6. If a Standalone (i.e., algorithm only without human-in-the-loop performance) Was Done

Yes, a standalone performance evaluation was done. The illumigene Mycoplasma Direct DNA Amplification Assay is an automated system where the illumipro-10™ instrument performs the amplification and detection, and then calculates the ratio of light transmission to compare against fixed cut-off values to report results as 'POSITIVE', 'NEGATIVE', or 'INVALID'. The system operates without human interpretation of the primary result (the S_f:S_i ratio). The clinical study data (PPA, NPA, OPA) directly reflects this standalone performance.

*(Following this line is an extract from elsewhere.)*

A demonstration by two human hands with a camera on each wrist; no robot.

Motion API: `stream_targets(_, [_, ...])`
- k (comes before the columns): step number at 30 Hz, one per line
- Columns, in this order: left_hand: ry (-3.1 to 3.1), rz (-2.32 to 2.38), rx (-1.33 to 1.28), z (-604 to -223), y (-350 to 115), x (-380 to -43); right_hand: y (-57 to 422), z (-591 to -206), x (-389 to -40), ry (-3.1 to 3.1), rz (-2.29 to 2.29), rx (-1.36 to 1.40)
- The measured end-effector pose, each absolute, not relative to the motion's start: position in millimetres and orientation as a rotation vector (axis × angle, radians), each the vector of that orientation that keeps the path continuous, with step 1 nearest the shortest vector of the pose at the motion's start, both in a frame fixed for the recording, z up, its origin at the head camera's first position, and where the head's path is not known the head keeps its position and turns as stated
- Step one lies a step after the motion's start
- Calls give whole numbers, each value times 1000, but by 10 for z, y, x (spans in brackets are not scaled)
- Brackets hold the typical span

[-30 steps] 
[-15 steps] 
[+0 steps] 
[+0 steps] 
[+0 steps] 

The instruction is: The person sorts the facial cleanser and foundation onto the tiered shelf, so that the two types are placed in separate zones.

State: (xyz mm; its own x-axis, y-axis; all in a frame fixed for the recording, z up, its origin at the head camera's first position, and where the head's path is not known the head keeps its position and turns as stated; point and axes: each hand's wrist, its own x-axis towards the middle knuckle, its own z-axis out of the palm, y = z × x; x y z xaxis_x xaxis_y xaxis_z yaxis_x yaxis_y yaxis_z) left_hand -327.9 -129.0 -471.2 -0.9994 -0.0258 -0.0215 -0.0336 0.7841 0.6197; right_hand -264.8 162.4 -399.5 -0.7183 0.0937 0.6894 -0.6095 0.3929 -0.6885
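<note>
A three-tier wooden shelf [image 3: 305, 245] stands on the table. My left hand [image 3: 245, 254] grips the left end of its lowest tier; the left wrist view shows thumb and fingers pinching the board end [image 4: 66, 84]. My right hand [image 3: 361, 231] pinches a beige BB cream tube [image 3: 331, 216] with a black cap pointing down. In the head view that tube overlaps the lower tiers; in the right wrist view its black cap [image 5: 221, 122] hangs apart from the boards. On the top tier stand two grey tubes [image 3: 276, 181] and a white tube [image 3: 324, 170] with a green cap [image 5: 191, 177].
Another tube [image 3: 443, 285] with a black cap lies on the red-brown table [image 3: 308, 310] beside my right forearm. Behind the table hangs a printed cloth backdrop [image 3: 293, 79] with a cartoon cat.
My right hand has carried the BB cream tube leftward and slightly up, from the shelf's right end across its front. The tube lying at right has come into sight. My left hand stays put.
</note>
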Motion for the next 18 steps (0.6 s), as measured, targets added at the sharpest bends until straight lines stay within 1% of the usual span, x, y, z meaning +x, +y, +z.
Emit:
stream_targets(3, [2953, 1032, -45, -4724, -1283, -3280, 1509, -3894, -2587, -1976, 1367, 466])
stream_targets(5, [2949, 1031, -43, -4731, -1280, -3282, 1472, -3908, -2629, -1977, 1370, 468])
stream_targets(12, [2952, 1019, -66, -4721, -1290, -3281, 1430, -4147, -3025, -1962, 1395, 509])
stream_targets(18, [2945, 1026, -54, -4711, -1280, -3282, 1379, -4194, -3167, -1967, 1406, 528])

7. The Type of Ground Truth Used (Expert Consensus, Pathology, Outcomes Data, etc.)

The ground truth for the clinical study was established by comparing the results of the illumigene Mycoplasma Direct assay to those of a reference molecular in vitro diagnostic method, the illumigene Mycoplasma DNA Amplification Assay (Meridian Bioscience, Inc.). This is a laboratory-based molecular assay, acting as the "gold standard" or highly accurate reference.

8. The Sample Size for the Training Set

The text does not explicitly state a separate "training set" sample size. The description of the assay cut-off development mentions "development optimization of characterized positive and negative clinical specimens" and that "amplification reagent concentrations are adjusted during design as needed to ensure illumigene results are aligned with clinical specimen reported results." This implies internal development and optimization using samples, but a distinct, quantified "training set" as understood in machine learning is not detailed. The 456 clinical samples mentioned are for evaluating performance against the predicate, not for training.

9. How the Ground Truth for the Training Set Was Established

Given that a specific "training set" is not explicitly defined with sample size, the method for establishing its ground truth is also not explicitly stated. However, considering the nature of the device (a molecular diagnostic assay), it is highly probable that any internal "training" or optimization samples would have their Mycoplasma pneumoniae status confirmed using highly accurate laboratory methods, similar to or including the predicate device, or other established molecular or culture-based techniques. The text mentions "development optimization of characterized positive and negative clinical specimens," implying these internal samples were well-defined for their Mycoplasma pneumoniae status.